Nous avons eu également le plaisir d’avoir une entrevue d’un jeune sépharade colombien résidant à Bogota, Isaac Yerushalmi dont l’histoire est intéressante à plus d’un titre. Il exerce la profession de directeur d’une firme spécialisée dans le design d’intérieur. Il est marié et père de deux enfants. Il a réalisé des études juives en mettant l’emphase sur l’aspect talmudique au Ner Israel, Rabbinical College de Baltimore et plus tard à la Yeshiva Mikdash Melech à Jérusalem.
Il est le fils de parents israéliens embauchés il y a 33 ans par la communauté juive de Bogota, son père comme rabbin shohet, spécialiste de l’abattage rituel des bêtes et responsable de la cachroute et sa mère comme enseignante d’hébreu à l’école juive de la capitale. Il explique que son engagement communautaire tient du fait de sa formation religieuse qui le pousse à « apporter de manière positive, l’aspect religieux et spirituel de ma communauté ». Sa principale motivation qui lui sert d’inspiration est de veiller à ce que les nouvelles générations disposent d’un cadre adéquat où ils puissent développer une vie juive de la même manière que celle qu’il a eue.
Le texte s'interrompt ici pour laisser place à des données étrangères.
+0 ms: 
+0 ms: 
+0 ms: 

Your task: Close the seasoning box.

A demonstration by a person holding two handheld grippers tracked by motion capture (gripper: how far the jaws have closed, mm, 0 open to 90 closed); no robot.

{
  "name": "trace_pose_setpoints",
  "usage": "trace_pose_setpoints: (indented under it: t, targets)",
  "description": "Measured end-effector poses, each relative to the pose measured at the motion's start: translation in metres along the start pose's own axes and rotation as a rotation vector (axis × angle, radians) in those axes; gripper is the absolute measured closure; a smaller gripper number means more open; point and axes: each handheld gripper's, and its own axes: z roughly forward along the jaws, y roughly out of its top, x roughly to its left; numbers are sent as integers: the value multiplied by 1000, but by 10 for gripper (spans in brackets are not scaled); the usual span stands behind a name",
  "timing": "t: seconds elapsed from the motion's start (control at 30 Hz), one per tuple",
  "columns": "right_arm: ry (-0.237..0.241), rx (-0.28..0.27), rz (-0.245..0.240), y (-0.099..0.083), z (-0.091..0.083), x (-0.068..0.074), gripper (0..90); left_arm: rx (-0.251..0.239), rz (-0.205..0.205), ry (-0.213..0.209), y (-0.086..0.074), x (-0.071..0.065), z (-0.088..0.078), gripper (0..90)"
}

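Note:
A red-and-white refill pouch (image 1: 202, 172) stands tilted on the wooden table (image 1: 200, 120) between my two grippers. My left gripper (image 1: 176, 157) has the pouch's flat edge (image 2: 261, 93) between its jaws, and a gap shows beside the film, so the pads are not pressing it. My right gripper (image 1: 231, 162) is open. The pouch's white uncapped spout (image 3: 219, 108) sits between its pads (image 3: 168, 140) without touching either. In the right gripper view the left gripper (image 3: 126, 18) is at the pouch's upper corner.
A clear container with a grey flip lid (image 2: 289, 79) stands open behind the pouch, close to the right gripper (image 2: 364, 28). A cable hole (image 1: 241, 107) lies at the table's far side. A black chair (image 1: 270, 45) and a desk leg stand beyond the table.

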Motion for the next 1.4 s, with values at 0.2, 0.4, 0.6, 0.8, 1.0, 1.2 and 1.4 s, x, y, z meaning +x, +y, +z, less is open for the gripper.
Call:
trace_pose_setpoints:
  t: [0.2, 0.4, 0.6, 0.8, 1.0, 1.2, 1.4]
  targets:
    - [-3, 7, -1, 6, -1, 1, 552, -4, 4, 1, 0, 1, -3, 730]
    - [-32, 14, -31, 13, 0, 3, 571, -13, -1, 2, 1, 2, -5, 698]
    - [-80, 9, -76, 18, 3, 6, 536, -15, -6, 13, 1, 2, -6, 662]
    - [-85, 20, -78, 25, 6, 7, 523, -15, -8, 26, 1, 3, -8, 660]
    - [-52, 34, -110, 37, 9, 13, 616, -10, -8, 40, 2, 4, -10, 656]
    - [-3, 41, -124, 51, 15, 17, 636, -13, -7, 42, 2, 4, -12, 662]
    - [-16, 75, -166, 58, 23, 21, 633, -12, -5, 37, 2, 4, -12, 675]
Le problème de l’assimilation des jeunes fait partie selon Isaac d’un phénomène général parmi les jeunes. L’attachement de sa communauté à l’État d’Israël, avec qui le gouvernement colombien maintient une étroite relation par des accords politiques, économiques et militaires, est total et les autorités colombiennes maintiennent des relations amicales et respectueuses avec la communauté juive du pays.
La présence d’Isaac à Montréal lors du Congrès des jeunes sépharades à Montréal (en novembre 2019) venus d’Amérique latine, d’Israël, d’Italie, des États-Unis et de Montréal l’a énormément marqué et renforcé dit-il dans son identité sépharade. Il envisage à moyen terme de faire aliya, de monter en Israël avec sa famille.